Segment Start: The input

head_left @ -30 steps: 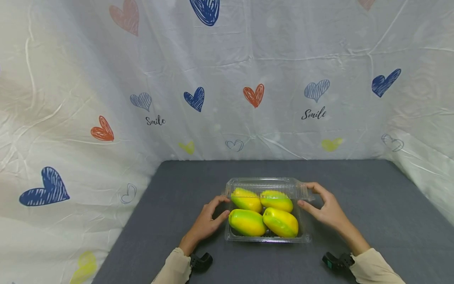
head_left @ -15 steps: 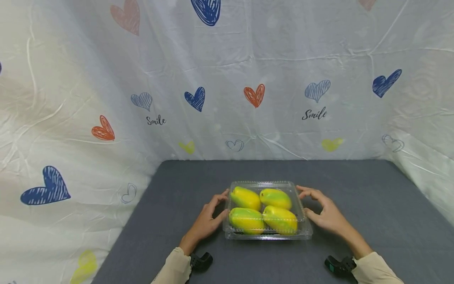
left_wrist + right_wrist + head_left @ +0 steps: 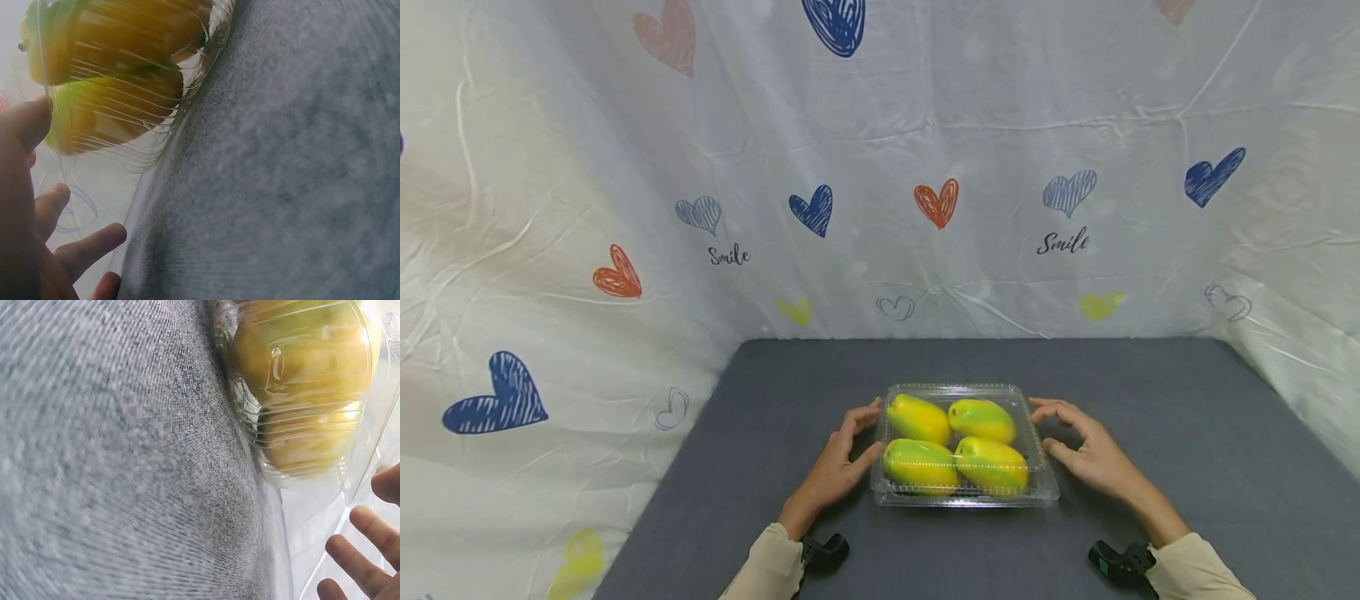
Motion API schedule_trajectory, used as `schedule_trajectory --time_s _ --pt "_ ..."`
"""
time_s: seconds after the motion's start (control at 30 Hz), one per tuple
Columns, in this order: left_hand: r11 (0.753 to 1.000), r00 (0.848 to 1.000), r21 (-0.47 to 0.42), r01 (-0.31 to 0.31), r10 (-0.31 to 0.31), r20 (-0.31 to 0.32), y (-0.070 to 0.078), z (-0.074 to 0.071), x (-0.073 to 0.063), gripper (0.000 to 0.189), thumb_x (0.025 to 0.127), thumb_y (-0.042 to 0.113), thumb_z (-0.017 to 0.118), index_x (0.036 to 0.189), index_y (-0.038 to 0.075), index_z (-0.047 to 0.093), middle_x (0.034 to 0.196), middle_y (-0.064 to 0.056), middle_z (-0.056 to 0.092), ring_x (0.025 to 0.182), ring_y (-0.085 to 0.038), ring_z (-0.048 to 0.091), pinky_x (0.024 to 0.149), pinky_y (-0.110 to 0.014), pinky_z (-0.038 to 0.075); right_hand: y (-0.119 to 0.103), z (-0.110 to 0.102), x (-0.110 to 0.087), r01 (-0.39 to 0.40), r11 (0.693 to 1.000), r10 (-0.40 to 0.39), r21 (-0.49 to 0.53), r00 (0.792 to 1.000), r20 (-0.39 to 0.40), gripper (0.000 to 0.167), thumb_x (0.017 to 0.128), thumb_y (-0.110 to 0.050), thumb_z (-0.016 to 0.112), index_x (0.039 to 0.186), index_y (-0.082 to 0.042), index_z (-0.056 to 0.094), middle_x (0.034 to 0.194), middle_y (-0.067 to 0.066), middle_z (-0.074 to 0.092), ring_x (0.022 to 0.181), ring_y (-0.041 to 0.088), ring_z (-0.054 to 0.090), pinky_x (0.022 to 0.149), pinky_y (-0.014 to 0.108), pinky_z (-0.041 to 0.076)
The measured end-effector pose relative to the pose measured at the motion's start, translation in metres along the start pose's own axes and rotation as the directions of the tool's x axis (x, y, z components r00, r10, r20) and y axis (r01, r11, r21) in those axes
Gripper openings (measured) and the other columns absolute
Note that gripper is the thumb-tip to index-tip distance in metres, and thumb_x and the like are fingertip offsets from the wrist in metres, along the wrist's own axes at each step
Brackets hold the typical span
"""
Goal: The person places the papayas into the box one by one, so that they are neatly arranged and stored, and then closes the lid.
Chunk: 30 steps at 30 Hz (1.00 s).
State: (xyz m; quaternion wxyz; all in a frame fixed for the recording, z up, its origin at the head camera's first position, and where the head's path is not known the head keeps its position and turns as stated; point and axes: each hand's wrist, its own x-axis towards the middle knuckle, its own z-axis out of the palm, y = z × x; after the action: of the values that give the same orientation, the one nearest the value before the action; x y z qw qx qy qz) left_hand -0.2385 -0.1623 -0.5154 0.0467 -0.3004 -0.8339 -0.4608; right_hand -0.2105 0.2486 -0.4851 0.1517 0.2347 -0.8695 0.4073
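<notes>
A clear plastic clamshell box (image 3: 966, 502) stands on the table, its ribbed lid (image 3: 1036, 473) lying over the base. Inside are several yellow-green mangoes (image 3: 921, 467) in two rows, seen through the plastic. My left hand (image 3: 835, 467) is at the box's left side, with thumb and forefinger spread along the lid edge; the left wrist view has the thumb (image 3: 34, 122) right at that edge. On the opposite side, my right hand (image 3: 1093, 450) has its fingers loosely spread by the lid's right edge. Its fingertips (image 3: 340, 547) show apart from one another in the right wrist view.
A dark grey cloth covers the table (image 3: 1187, 433). Behind and to the left hangs a white curtain (image 3: 865, 125) printed with hearts and the word Smile. Each wrist wears a black camera mount (image 3: 826, 553).
The lid, raised toward the back with my right hand at its corner, has come down over the front mangoes. My right hand's fingers have eased off the lid's corner. My left hand has barely moved.
</notes>
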Motion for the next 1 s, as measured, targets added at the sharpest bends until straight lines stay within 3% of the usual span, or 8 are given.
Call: schedule_trajectory --time_s 0.23,0.4,0.53,0.73,0.87,1.0 --pt "0.994 0.994 0.0 -0.106 0.106 0.001 -0.002 0.0 0.002 0.045 0.109 0.011 0.044 0.153 0.021 0.039 0.167 -0.011 0.031 0.145 -0.034 0.046 0.112 -0.057 0.042 -0.002 0.0 -0.003 -0.022 0.998 0.021 0.051 1.0 0.01 0.03 0.098 -0.003 0.065 0.121 -0.021 0.065 0.139 0.014 0.064 0.121 -0.017 0.048 0.089 0.03 0.051" --pt "0.991 0.992 -0.024 -0.129 0.129 -0.004 0.001 -0.002 0.001 0.044 0.109 0.008 0.039 0.152 0.017 0.042 0.166 -0.014 0.033 0.146 -0.034 0.044 0.115 -0.046 0.042 -0.004 -0.002 -0.004 0.019 0.994 -0.02 0.105 1.0 0.013 0.031 0.099 0.0 0.062 0.125 -0.015 0.064 0.137 0.01 0.064 0.118 -0.012 0.052 0.087 0.026 0.049" --pt "0.991 0.991 -0.019 -0.135 0.135 0.016 0.001 -0.004 0.0 0.046 0.108 0.012 0.046 0.153 0.019 0.04 0.166 -0.011 0.034 0.148 -0.031 0.043 0.116 -0.052 0.039 -0.006 -0.005 -0.006 0.017 0.987 -0.025 0.159 0.998 0.049 0.034 0.1 0.001 0.057 0.131 -0.01 0.061 0.132 -0.004 0.064 0.113 -0.007 0.057 0.087 0.026 0.05" --pt "0.988 0.987 0.003 -0.156 0.155 0.047 0.0 -0.006 -0.001 0.058 0.101 0.017 0.059 0.154 0.018 0.036 0.166 -0.011 0.034 0.148 -0.03 0.044 0.113 -0.066 0.034 -0.005 -0.009 -0.012 -0.019 0.971 -0.021 0.238 0.986 0.164 0.045 0.1 -0.001 0.057 0.143 -0.007 0.049 0.13 0.01 0.061 0.107 0.003 0.062 0.083 0.028 0.054" --pt "0.988 0.987 -0.012 -0.154 0.155 0.051 0.0 -0.006 0.0 0.06 0.099 0.015 0.061 0.154 0.017 0.037 0.163 -0.01 0.039 0.147 -0.029 0.045 0.116 -0.058 0.036 -0.002 -0.012 -0.015 -0.083 0.919 -0.032 0.385 0.959 0.281 0.057 0.1 0.001 0.053 0.153 -0.004 0.033 0.119 0.018 0.062 0.096 0.012 0.065 0.078 0.03 0.054" --pt "0.991 0.99 -0.02 -0.129 0.13 0.046 0.002 -0.006 -0.001 0.059 0.099 0.016 0.061 0.154 0.018 0.038 0.159 -0.005 0.045 0.145 -0.029 0.046 0.117 -0.053 0.037 0.0 -0.015 -0.016 -0.156 0.831 -0.083 0.534 0.915 0.396 0.067 0.101 0.004 0.049 0.159 -0.003 0.016 0.102 0.016 0.065 0.085 0.019 0.065 0.072 0.037 0.053"
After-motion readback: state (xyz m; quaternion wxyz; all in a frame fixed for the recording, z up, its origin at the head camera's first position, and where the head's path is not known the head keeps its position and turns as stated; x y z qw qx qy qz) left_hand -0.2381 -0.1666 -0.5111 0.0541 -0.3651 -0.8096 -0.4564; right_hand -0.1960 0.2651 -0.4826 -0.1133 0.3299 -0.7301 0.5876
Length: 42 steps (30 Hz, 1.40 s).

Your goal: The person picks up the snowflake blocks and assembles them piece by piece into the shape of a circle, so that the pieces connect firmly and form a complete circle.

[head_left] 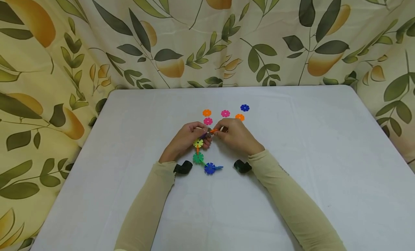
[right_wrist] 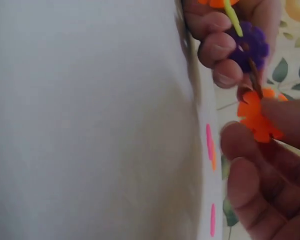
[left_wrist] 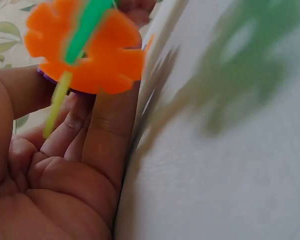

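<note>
Beige sleeves (head_left: pixel 142 211) nearest cam; L hand (head_left: pixel 189 137) + R hand (head_left: pixel 238 135) close together over white table (head_left: pixel 291 207), both on slotted flower-disc chain (head_left: pixel 196 157).
L thumb + fingers pinch purple disc (right_wrist: pixel 257 50); R thumb + fingertips pinch orange disc (right_wrist: pixel 254 115); brown disc (right_wrist: pixel 256 82), seen edge-on in R wrist view, sits btwn those two; rest of chain trails from L hand twd person, incl. yellow disc (head_left: pixel 198 143), green disc (head_left: pixel 199 158), blue disc (head_left: pixel 210 168); can't tell if trailing part touches table; past hands, loose discs lie flat: 2 orange (head_left: pixel 206 112), 2 pink (head_left: pixel 225 113), 1 dk blue (head_left: pixel 244 107); patterned curtain (head_left: pixel 201 38) at back.
</note>
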Motion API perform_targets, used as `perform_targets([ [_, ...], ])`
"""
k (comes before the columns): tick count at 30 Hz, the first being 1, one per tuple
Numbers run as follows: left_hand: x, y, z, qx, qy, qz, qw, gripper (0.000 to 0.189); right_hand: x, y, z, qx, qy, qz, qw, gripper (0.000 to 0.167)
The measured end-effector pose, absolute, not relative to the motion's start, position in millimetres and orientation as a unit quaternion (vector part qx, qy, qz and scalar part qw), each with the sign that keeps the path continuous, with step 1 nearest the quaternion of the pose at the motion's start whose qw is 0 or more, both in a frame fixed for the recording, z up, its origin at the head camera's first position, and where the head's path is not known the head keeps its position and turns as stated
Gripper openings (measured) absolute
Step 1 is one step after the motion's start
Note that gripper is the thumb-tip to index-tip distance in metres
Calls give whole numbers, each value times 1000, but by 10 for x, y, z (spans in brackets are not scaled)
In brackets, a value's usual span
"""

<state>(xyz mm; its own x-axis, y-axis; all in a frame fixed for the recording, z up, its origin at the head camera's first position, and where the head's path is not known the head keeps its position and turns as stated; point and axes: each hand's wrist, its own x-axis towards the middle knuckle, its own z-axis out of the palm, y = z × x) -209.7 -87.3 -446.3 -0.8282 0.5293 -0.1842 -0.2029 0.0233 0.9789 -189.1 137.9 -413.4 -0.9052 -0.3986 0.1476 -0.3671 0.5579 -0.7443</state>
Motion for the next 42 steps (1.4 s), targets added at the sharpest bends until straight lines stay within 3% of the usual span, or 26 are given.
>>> perform_targets([
  [11, -2119, -931, -4509, 126, 641, 694, 302, 23, -2002, 1439, -4223, -205, 873, -443, -14, 23],
  [23, -2144, -1063, -4442, 153, 628, 689, 327, 17, -2037, 1440, -4290, -273, 895, -333, 117, 44],
  [28, -2158, -1081, -4444, 157, 625, 694, 321, 17, -2054, 1426, -4256, -289, 903, -302, 95, 37],
  [35, -2146, -1079, -4459, 141, 618, 706, 317, 17, -2058, 1450, -4200, -231, 905, -353, 61, 22],
  [42, -2137, -1037, -4462, 138, 645, 688, 302, 24, -2072, 1448, -4263, -246, 915, -317, 44, 33],
])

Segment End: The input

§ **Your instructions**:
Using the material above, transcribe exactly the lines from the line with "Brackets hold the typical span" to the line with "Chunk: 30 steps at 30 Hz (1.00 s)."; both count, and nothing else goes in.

§ **Solved exercise**:
Brackets hold the typical span
"""
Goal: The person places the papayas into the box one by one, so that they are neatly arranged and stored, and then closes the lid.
Chunk: 30 steps at 30 Hz (1.00 s).

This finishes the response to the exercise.